**What is needed**
Restate the listing below word for word, pictures excluded.
───── Provided material
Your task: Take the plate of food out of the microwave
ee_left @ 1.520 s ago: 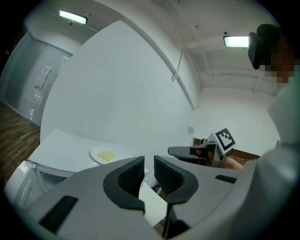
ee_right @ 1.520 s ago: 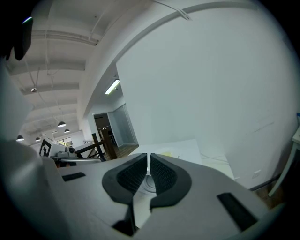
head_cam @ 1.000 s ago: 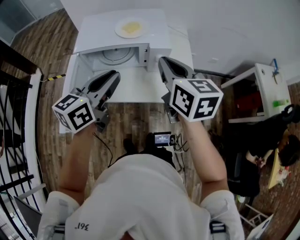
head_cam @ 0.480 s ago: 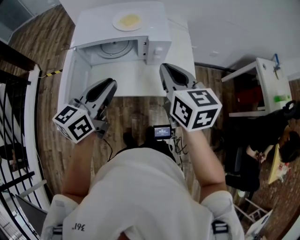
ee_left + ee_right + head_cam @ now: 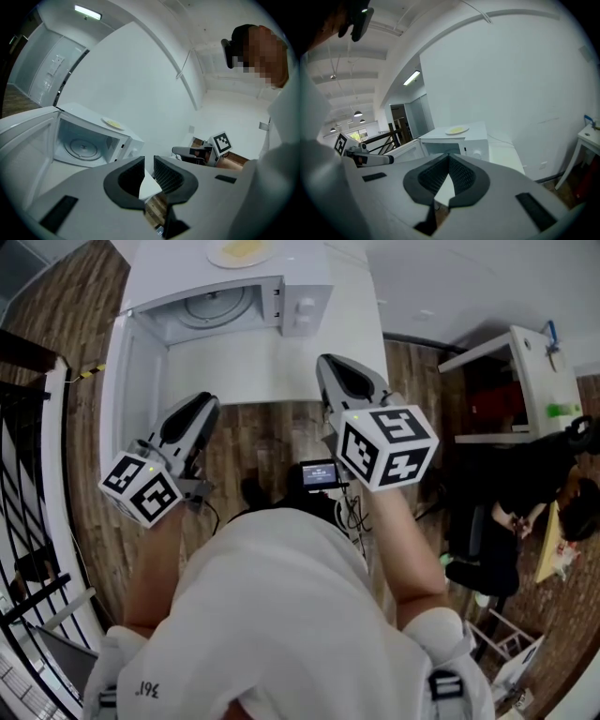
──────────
**Solution to this task**
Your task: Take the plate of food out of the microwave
ee_left @ 1.520 s ago: 
ee_right @ 1.520 s ago: 
head_cam @ 1.000 s ago: 
head_cam @ 0.480 s ago: 
ee_left + ee_right + head_cam @ now: 

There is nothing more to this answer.